Passerina reached him first and eased the wolf to one side. She picked the man up by his neck and his waistband as easily as she might have picked up a basket of fruit, held him struggling in the air. Skal was impressed and more than a little troubled.

 

“Don’t wriggle so.” She said to the prisoner. “The only reason you still live is to answer questions, and you don’t need unbroken limbs for that.”

 

The man went quite still, and the sparrow god carried him back through the lines of tents like an errant puppy, depositing him on the floor of Arbak’s tent. Skal noticed that the man was soaked and thickly spattered with mud, and Passerina appeared untouched by the rain. More magic.

 

“Hammerdan’s work,” she said.

 

“But Hammerdan is an ally,” Arbak ventured, not too keen, it seemed to Skal, to contradict the god.

 

“Not to this one.” She pointed.

 

The Durander woman looked pale, if it was possible to look pale with such coloured skin.  She was composed, though. She glanced at Arbak in a way that told Skal she had been somehow dishonest with him, and was now caught out.

 

“Sheyani?” Arbak asked for an explanation.

 

Passerina laughed. It was not a particularly pleasant laugh. “What a fine body we are,” she said. “A god who does not want to be a god, a major who lost his command, a soldier pretending to be an innkeeper pretending to be a soldier, a disgraced noble trying to make up for his father’s treachery, a colonel denying the wishes of his king and a dead king’s daughter.”

 

Skal flinched at the description of himself, but none of the others seemed to notice.
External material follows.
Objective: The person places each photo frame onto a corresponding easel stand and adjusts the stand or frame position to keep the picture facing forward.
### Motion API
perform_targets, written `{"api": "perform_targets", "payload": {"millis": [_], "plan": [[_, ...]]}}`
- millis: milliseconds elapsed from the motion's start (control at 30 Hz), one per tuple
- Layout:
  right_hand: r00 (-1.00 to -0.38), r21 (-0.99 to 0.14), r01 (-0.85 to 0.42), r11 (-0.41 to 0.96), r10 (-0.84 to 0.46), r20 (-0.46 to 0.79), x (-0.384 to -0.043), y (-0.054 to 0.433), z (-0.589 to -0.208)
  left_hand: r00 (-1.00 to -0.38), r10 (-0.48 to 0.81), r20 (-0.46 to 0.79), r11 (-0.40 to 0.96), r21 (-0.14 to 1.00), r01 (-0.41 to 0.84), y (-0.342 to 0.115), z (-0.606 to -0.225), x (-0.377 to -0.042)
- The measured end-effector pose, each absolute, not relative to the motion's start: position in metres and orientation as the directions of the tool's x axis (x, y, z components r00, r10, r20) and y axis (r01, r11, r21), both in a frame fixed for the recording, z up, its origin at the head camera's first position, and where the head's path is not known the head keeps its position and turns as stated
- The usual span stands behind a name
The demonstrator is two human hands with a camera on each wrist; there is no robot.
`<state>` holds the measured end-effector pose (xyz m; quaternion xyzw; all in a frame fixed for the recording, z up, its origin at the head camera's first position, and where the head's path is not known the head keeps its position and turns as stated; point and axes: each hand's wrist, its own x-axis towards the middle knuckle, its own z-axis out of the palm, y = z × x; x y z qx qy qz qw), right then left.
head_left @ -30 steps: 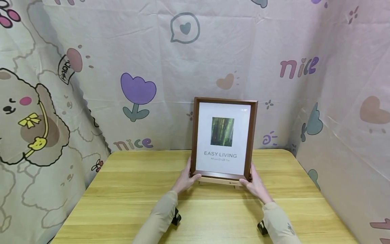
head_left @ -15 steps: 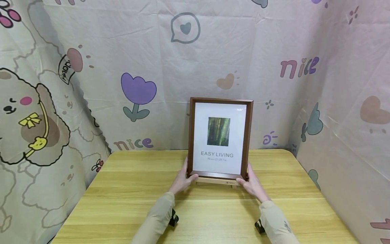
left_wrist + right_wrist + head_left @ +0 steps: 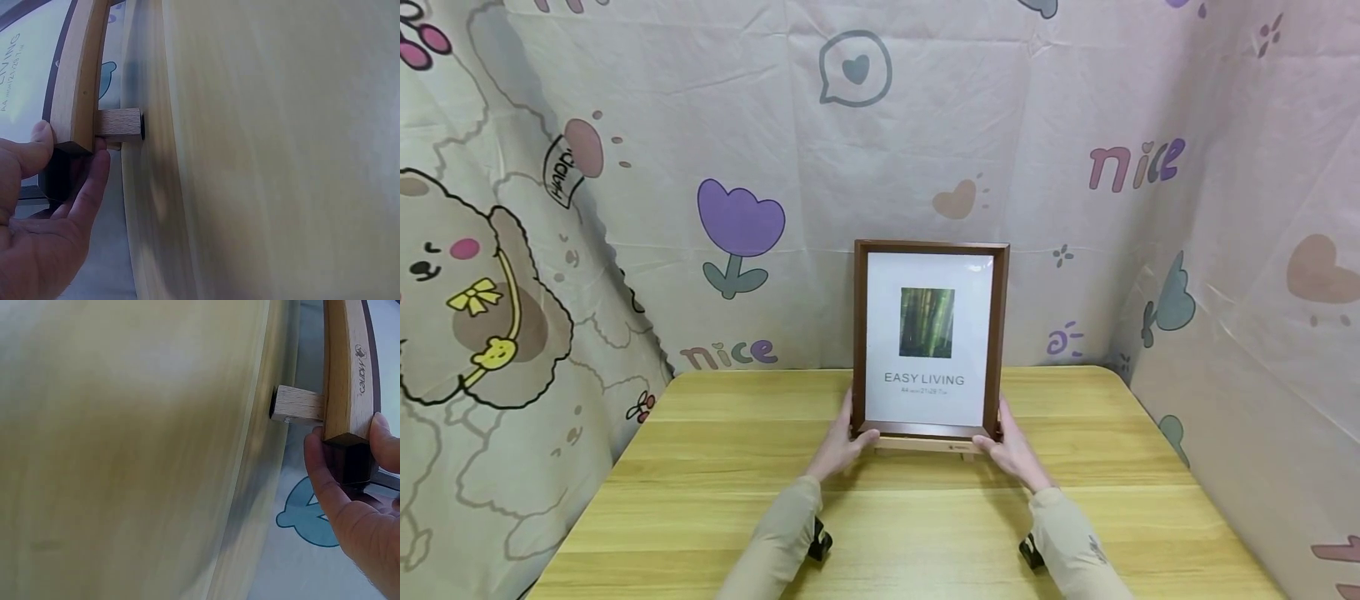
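A brown picture frame (image 3: 930, 400) stands upright near the back of the table, its white insert reading "EASY LIVING" below a small green forest picture. Under it runs the ledge of a light wooden easel (image 3: 917, 444), whose short foot (image 3: 119, 124) shows in the left wrist view. My left hand (image 3: 837, 446) grips the frame's lower left corner, thumb in front and fingers behind. At the lower right corner my right hand (image 3: 1011, 450) holds it the same way. In the right wrist view the easel ledge (image 3: 347, 369) bears a printed logo, right beside the fingertips.
The light wood-grain table (image 3: 715, 500) extends to both sides and in front of the frame. Close behind its rear edge hangs a printed cloth backdrop (image 3: 820, 167), with more cloth at left and right. Black wrist cameras (image 3: 820, 540) sit under the sleeves.
Both hands have shifted the picture frame steadily leftward along the table, and the easel under it has moved too. The grip at both lower corners looks the same.
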<state>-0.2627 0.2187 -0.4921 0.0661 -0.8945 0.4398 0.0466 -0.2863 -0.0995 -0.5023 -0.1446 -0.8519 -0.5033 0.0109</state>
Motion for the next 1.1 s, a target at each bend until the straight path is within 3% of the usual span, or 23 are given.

They were too distracted by the other things she said. A dead king’s daughter? The Durander woman was a king’s daughter?

 

He could see the surprise on Cain Arbak’s face. It was news to him, too, and the general clearly thought he knew her. He had moved to the woman’s side.

 

“That was unkind,” Sheyani said. Her voice was deeper than he’d expected, and lightly accented.

 

“What king?” Arbak asked.

 

“Baradan,” Passerina said. “The previous king of Durandar. There is a right of challenge to any holder of the occult throne, but it’s customary only to challenge an heir considered unworthy. Hammerdan found a different way. He provoked Baradan into challenging him. Baradan was a peerless Halith, but having made the challenge he ceded choice of combat, and Hammerdan chose swords. Baradan was about as useful with a sword as I am with a kitchen mop. Hammerdan butchered him and ordered that his family be killed, brothers, wife and children. It seems that one escaped.”

 

“Then you are…”

 

“A fugitive,” Sheyani cut the general off. “I am hunted. I hide among people other than my own because I am safer there.”

 

“And yet you came here with me. You risked your life.”

 

Sheyani did not answer.

 

“No matter what Durander politics may suggest, it was not a clever move,” Passerina went on. “The wolf is furious. Hammerdan will pay for this.”

 

Skal raised an eyebrow. Of course. If the woman was a Halith, and a powerful one, she would be invaluable to Arbak’s army, and Narak needed that army to succeed. What puzzled him was her use of the present tense: the wolf
is
furious. It had been a wolf than ran the man down, and only Narak could control wolves. How had he known so quickly?